Finance ministers from Germany and other euro-zone nations, facing political pressure after years of bailouts of peripheral nations, first pushed the idea of tapping deposits, according to various accounts of weekend talks. Foreigners hold about a third of Cypriot bank deposits, many of which are Russian oligarchs. The idea was to make those depositors help shoulder the cost of the bailout. Reportedly, however, Cypriot officials didn't want to risk abandonment by foreign investors, and they pushed to spread the pain to smaller depositors.

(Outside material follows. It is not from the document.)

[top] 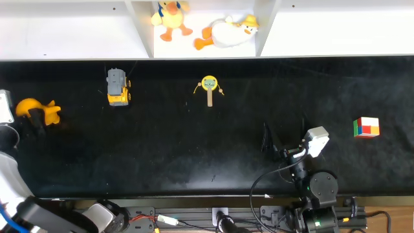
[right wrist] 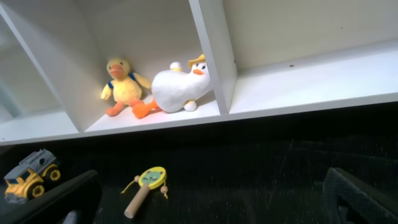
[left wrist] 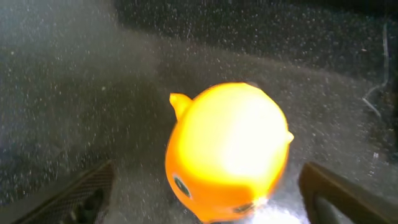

The result was a plan that outraged nearly everybody involved from the moment of its introduction. Depositors rushed to withdraw funds over the weekend, until ATMs ran out of cash, and there were fears of bank runs in other troubled nations, including Spain and Italy. Cypriot banks are closed through at least Thursday, and Dow Jones reported that they might not open for another week.

Ahead of Tuesday's vote, Cypriot officials altered the terms of the plan to ease the pain on Cypriots with small bank deposits, exempting deposits below 20,000 euros from the tax. But that was not enough to win passage. In fact, the bailout plan received no votes in the 56-member parliament, with the ruling party of resident Nicos Anastasiades abstaining from voting at all.

Anastasiades' government claims to have a Plan B and a Plan C, according to Market News International. Cypriot Finance Minister Michalis Sarris flew to Moscow on Tuesday to talk about getting cash from the Russian government, which had loudly condemned the bailout proposal. There were reports earlier on Tuesday that Sarris' resignation had been rejected, reports that he later denied. In an ominous sign, euro-zone leaders were "stunned" by Sarris' trip to Moscow, the Financial Times reports.

The Cyprus blowup comes after several months of relative calm in the euro zone, following years of crisis and bailouts of Greece, Ireland, Portugal and Spain. ECB chief Mario Draghi last summer declared the central bank would do "whatever it takes to preserve the euro," a decisive moment in the crisis -- and one that may still be offering comfort to investors now.